I was reminded of this - and nudged to finish this long idle draft - after reading Paul Ramsey’s post on the Crunchy Data blog, PostGIS Performance: Improve Bounding Boxes with Decompose and Subdivide[2].
In practice the decomposition step required maintaining another table of decomposed boundaries and keeping this up to date as boundaries in the core table are added or replaced. For an improvement in excess of a magnitude of order or more, that’s well worth it! Except it turned out that the intarray strategy was yet faster and required no decomposition…
The “inline” decomposition might actually yet be of use here, but has probably more utility for less structured querying.
Conclusions and ciao amici!
None of this was rocket science, but it also wasn't obvious from trying to optimize the original query.
And if anything, that’s the lesson here. Sometimes the solution to a performance issue is to keep refining, slim down a query, tweak an index. And sometimes you just gotta channel your inner Dick Fosbury and try a different way altogether[3].
And that’s a wrap! Life has intervened to steer me away from regular newsletter writing for now and the topics that occupy me most have veered enough from the original theme. Nobody wants a pivoted newsletter!
If your enjoyed this or any previous issue, hit Reply and let me know. Think I’m dead wrong? Working on something really cool? Have a nagging Django or related question?
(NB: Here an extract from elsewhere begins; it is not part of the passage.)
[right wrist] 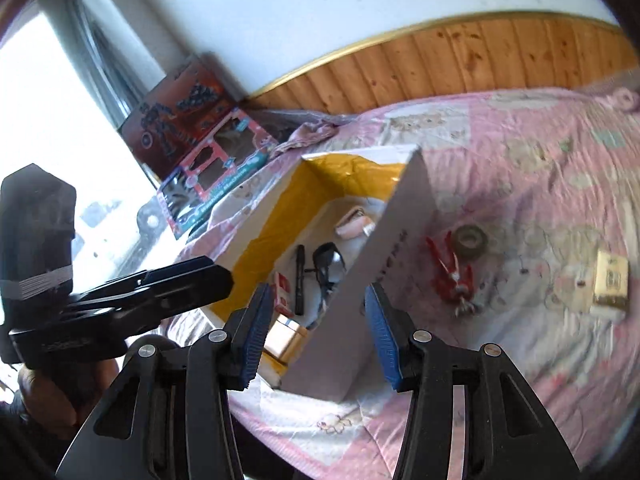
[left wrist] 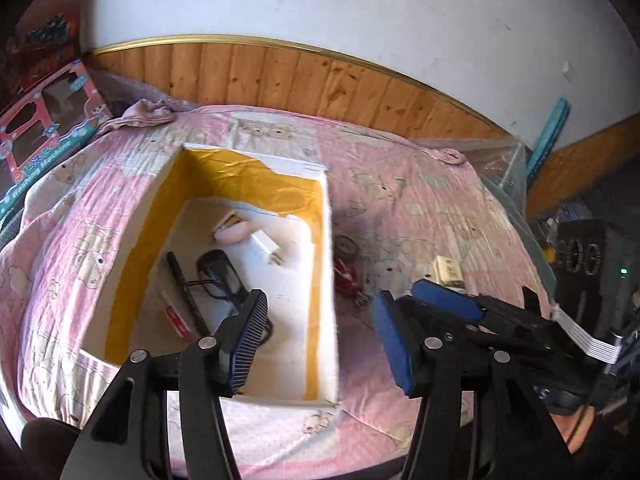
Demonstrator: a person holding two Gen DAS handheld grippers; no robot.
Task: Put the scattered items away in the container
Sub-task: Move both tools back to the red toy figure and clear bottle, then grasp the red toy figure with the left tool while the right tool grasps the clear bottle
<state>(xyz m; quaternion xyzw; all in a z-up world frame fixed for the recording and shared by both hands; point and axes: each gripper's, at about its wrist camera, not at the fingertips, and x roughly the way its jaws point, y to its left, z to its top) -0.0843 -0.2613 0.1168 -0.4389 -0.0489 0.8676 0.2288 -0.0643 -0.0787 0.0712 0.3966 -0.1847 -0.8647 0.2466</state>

Hit Reply and share - I love a spicy inbox.
Historically yours,
Ben
[0]: There’s actually an added challenge if you’re using Django’s ORM, which is that instead of querying against the boundary like you would writing the SQL query with a join, e.g. WHERE address.location ST_Within boundary.geometry, the ORM loads the entire geometry and then inserts it as a value into the query. So you’re retrieving and sending from the database at least one potentially large polygon (or multipolygon), which adds measurable latency.